DANNY MICHEL CD release with Matt Mays at Lee's Palace (529 Bloor West), tonight (Thursday, October 2). $12. 416-532-1598. Rating: NNNNN
Danny Michel is the best parallel parker I've ever met. This may not seem particularly remarkable until you realize he's manoeuvring a massive tour van into a cramped spot beside Trinity-Bellwoods Park in midday Queen West traffic. Those mad parking skillz, he proudly confesses while we're walking away from the boat of a car, are the mark of a man who's been touring with rock 'n' roll bands since he was 18.
It seems like the seasoned singer/ songwriter is constantly on the verge of blowing up. As part of hapless Ottawa power-pop posse Starling, he watched his band get signed to a cool stateside indie label, and gracefully stepped out just before that deal went through the shitter.
He's sustained a quiet solo career since 95, consistently putting out wickedly literate, genre-crossing pop albums that critics drool over.
Although it appeared he'd finally hit a gold mine when his last disc, 2001's In The Belly Of A Whale, landed on a slew of best-of lists, Michel kept his cool and disappeared from the radar. He holed up in the country near Guelph and finally re-emerged this summer with a set of sparkling pop tunes appropriately titled Tales From The Invisible Man. When major Canuck indie MapleMusic Recordings pounced on the impeccably written record, the heretofore label-resistant Michel found himself with a sweet new deal.

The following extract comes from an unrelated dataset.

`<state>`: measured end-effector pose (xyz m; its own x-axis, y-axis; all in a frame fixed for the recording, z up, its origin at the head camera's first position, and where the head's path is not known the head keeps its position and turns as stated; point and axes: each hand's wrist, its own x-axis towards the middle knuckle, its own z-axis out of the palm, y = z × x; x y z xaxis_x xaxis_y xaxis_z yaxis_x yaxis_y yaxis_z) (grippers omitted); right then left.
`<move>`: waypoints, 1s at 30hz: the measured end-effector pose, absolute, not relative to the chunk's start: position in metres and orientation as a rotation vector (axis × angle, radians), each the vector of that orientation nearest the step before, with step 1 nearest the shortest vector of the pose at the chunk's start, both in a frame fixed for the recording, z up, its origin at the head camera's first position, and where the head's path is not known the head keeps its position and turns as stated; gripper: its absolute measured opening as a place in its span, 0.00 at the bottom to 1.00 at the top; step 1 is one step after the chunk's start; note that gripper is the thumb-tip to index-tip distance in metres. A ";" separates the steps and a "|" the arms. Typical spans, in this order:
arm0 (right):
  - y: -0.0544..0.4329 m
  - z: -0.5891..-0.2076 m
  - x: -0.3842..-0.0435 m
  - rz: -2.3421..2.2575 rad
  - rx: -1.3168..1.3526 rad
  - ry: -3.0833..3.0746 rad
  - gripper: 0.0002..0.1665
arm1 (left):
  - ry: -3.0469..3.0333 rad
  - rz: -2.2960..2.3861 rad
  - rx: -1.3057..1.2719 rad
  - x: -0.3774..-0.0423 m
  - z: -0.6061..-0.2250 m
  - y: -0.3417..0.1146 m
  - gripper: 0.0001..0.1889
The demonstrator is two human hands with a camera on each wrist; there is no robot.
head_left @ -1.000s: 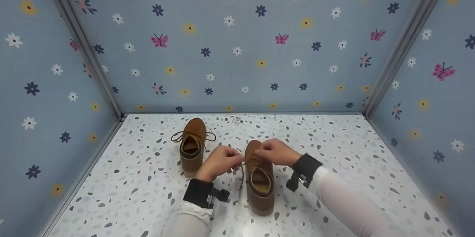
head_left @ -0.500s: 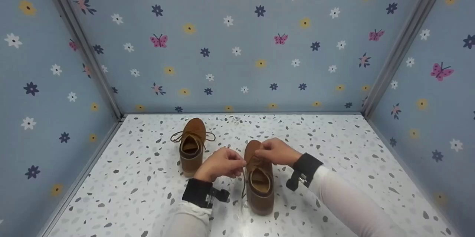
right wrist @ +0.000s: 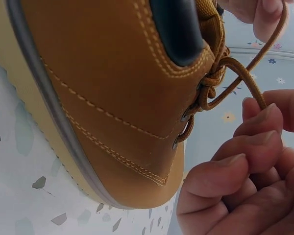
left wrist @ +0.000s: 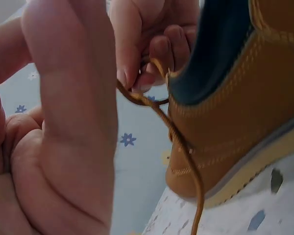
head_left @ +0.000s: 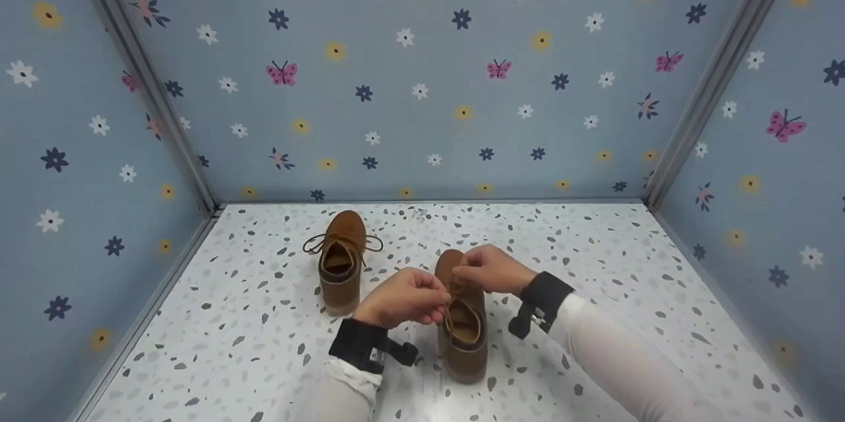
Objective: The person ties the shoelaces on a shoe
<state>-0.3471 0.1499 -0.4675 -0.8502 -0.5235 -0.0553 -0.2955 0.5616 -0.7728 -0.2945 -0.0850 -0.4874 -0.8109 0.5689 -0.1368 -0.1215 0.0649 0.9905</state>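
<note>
A brown lace-up shoe (head_left: 465, 359) stands on the floor, toe pointing away, between my two hands. My right hand (head_left: 492, 270) is over its front and pinches a bend of the brown shoelace (right wrist: 255, 88) between thumb and fingers. From there the lace crosses itself and runs up to my left hand (head_left: 406, 296), whose fingertips pinch another stretch of it beside the shoe's opening. A loose lace end (left wrist: 198, 196) hangs down along the shoe in the left wrist view. The crossing lies close above the eyelets. My left fingertips are partly cut off in the right wrist view.
A matching brown shoe (head_left: 342, 286), its laces tied in a bow, stands to the left and farther back. Speckled white flooring (head_left: 581, 244) lies under both shoes. Blue flowered panels (head_left: 422, 78) rise behind and on both sides.
My left hand has moved right and slightly toward me, bringing its lace over the edge of the shoe's opening. My right hand has barely moved and keeps its pinch.
</note>
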 end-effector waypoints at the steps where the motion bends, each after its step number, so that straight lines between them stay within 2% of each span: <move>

"My new analogy is that my career is like an 18-wheeler rig going up a hill," Michel offers philosophically from a park bench. "You know how they have to gear down, get in the right lane, put on their hazards and kinda take it easy? They're still gonna make it - it just takes a while.
"Now, with Maple, it feels like the truck just got lighter and we can switch to another gear."
Michel's sunny outlook reflects the overall tone of the new disc. Where In The Belly Of A Whale was a portrait of a sensitive soul reeling from a brutal breakup (he ended a seven-year relationship while making it), Tales From The Invisible Man shimmers with tempered optimism. Michel's already dealt with the requisite backlash - a few cynical reviewers slagged the disc's unabashed poppiness, accusing Michel of selling his soul for radio play.
"I don't understand that. I went back and listened to In The Belly Of A Whale, and there's so much pop on that! That really burns my ass, that people would think, 'Oh, Danny signed a deal with a label, and now he's making pop songs,' cuz the truth is that I made this record alone, by myself, the way I wanted to, and then the label heard it and signed me.
"It's not my whiny, typical bullshit. I've actually never been happier in my life than I am, like, this week - today - right now. I've been sorting out all the bullshit in life about breakups and emotions, and at the exact same time my career started doing better. Maybe it's my time right now. I got hit by a big karma wave or something."
Michel radiates a striking sense of clarity, both in conversation and in his songwriting. Tales From The Invisible Man may seem less autobiographical, but you still feel like he's coming to terms with his psychic and sonic ghosts, from the wistful Atari-and-8-track teen dreams of Two Hearts to the Madness-tinged Would You Buy A Frame?, which harks back to his days in nascent Ottawa ska outfit the Rhinos.
I'm figuring Michel spends most of his time spinning old Cheap Trick and Tom Waits 45s, so I'm shocked to hear the admittedly pop-culture-ignorant musician's latest obsession is none other than Missy Elliott. "People are always so surprised that I listen to a lot of hiphop," he laughs. "Ron Sexsmith told me he was a huge Eminem fan, and I thought that was so excellent. I'm sure Stephen King doesn't go home and read horror novels. I bet he reads, like, Mad Magazine or something."